Figure 2 Monthly ΔpCO2 between July 2003 – March 2005 plotted as a function of SST at the PAP observatory

In other words, the time-trend ΔpCO2 flux variability indicates relatively damped ΔpCO2 during wintertime and enhanced ΔpCO2 in summertime. Also, uptake of anthropogenic CO2 from the atmosphere increases during wintertime resulting in relatively low ΔpCO2. However, a positive ΔpCO2 was observed in early summer of 2003 (August 2003) resulting in a possible efflux of CO2 into the atmosphere
leading to a decrease in net ocean CO2uptake during the summertime. This could be attributed to a dominant DIC-driven pCO2.
Considering the average monthly CO2 flux variability at the NW K1 Central Labrador Sea, a relatively high sea-air ΔpCO2 of about 60 µatm was recorded in September 2004 as a negative CO2 flux (Figure 3). However, decreasing CO2 sink of the time series location is observed following seasonal change from summertime of 2004 to wintertime. Uptake of CO2 by the ocean almost equilibrated with the atmospheric pCO2 during the peak period of the winter months, thereby creating a near saturated condition with relatively low sea surface temperature. Evidently, enhanced sea surface pCO2 (high DIC) is expected following deep convective mixing and entrainment of subsurface CO2 enriched water to the surface of the ocean. DIC supply to the surface is relatively low during summertime owing to biology and stratification of the ocean system. Additionally, sea-air ΔpCO2 flux variability digressed towards negative flux following the outset of spring as the seawater surface starts to warm up. Thus, the ΔpCO2 flux variability on an annual timescales generally indicates a consistent undersaturation of the NW subpolar site.

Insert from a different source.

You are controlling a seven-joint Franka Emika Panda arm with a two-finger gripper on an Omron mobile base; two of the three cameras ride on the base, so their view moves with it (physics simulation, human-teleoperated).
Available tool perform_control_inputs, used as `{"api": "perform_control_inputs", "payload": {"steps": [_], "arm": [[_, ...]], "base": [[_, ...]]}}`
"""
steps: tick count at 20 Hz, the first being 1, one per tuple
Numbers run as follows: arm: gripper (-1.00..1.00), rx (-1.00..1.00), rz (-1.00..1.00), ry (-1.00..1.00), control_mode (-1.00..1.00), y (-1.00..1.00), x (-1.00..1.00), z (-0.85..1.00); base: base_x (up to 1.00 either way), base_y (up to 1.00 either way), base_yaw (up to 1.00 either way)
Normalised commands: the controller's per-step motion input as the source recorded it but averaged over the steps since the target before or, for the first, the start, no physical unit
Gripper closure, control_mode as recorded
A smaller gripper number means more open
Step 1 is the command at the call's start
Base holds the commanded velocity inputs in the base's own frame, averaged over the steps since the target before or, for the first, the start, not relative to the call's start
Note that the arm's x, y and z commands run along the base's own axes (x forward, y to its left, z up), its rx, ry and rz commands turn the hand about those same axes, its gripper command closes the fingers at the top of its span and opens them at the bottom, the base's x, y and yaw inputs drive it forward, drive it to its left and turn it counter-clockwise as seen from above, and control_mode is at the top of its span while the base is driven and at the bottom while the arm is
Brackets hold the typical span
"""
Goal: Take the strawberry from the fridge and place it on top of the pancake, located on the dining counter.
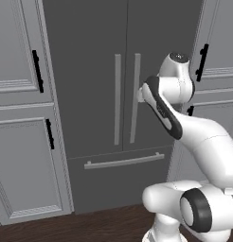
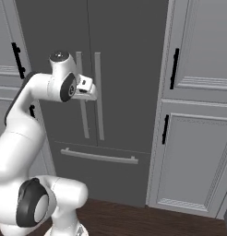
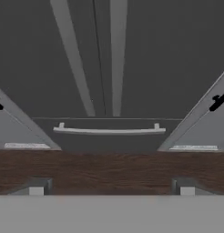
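The dark grey fridge (image 1: 90, 71) (image 2: 129, 55) (image 3: 155, 54) stands straight ahead with both doors closed. Two pale vertical handles (image 1: 117, 99) (image 2: 99, 97) run down its middle, and a horizontal bar (image 1: 124, 161) (image 3: 109, 130) crosses the lower drawer. My gripper (image 2: 87, 94) (image 3: 111, 189) hovers close in front of the handles at mid-door height, tilted downward. Its fingertips (image 3: 36, 190) stand wide apart, open, with nothing between them. The strawberry is hidden behind the closed doors. The pancake and the dining counter are out of view.
Light grey panelled cabinets (image 1: 23, 142) (image 2: 194, 152) with black handles (image 1: 38, 71) (image 2: 174, 68) flank the fridge on both sides. Dark wood floor (image 1: 90, 227) (image 3: 109, 170) runs along the base in front.
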Motion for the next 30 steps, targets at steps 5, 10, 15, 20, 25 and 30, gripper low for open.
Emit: {"api": "perform_control_inputs", "payload": {"steps": [5,10,15,20,25,30], "arm": [[-1.00,0.01,-0.08,-0.41,-1.00,-0.07,1.00,0.18],[-1.00,0.01,-0.01,-0.07,-1.00,-0.24,1.00,0.09],[-1.00,0.00,-0.01,0.12,-1.00,0.00,0.94,0.01],[-1.00,0.00,0.00,0.01,-1.00,0.00,0.46,0.00],[-1.00,0.00,0.00,-0.07,-1.00,0.03,0.33,0.00],[-1.00,0.00,-0.01,-0.01,-1.00,0.04,0.62,0.00]], "base": [[0.00,0.00,0.00],[0.00,0.00,0.00],[0.00,0.00,0.00],[0.00,0.00,0.00],[0.00,0.00,0.00],[0.00,0.00,0.00]]}}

Figure 3 Monthly ΔpCO2 between September 2004 – July 2005 plotted as a function of SST at the K1 CELAS site

Seasonal sink estimates for the wintertime of 2004 and 2005 were calculated as 4.86 ± 0.15 and 4.15 ± 0.98 mol m-2 CO2 a-1 respectively, while 0.29 ± 0.78 and 1.65 ± 1.40 mol m-2 a-1 were obtained for 2003 and 2004 summertime (Table 1). The CO2 uptake of 2.36 ± 2.07 and 2.28 ± 1.34 mol m-2 CO2 a-1 were computed for the autumn of 2003 and 2004 respectively. Based on the in situ observed data available, the short-term interseasonal CO2 sink of the Porcupine Abyssal Plain time series site is estimated to have decreased by approximately 82.4, 3.6 and 17.2% for summer, autumn and wintertime respectively (Figure 4). Overall, there was persistent pCO2 undersaturation of the surface seawater at the PAP site throughout the deployment periods, which approximates to annual CO2 sink estimates of 2.06 ± 2.13, 3.21 ± 1.60 and 3.73 ± 0.84 mol m-2 CO2 a-1 for the 2003, 2004 and 2005 deployments respectively. A net CO2 uptake flux during the 2nd to 4th deployments is estimated to be -2.96 ± 1.73 mol m-2 CO2 a-1, indicating a perennial sink for the Northeast basin. However, a significant difference influx on an interseasonal timescale took place during the wintertime, which witnessed a net invasion (strong sink) of CO2 compared to a moderate sink during the summertime.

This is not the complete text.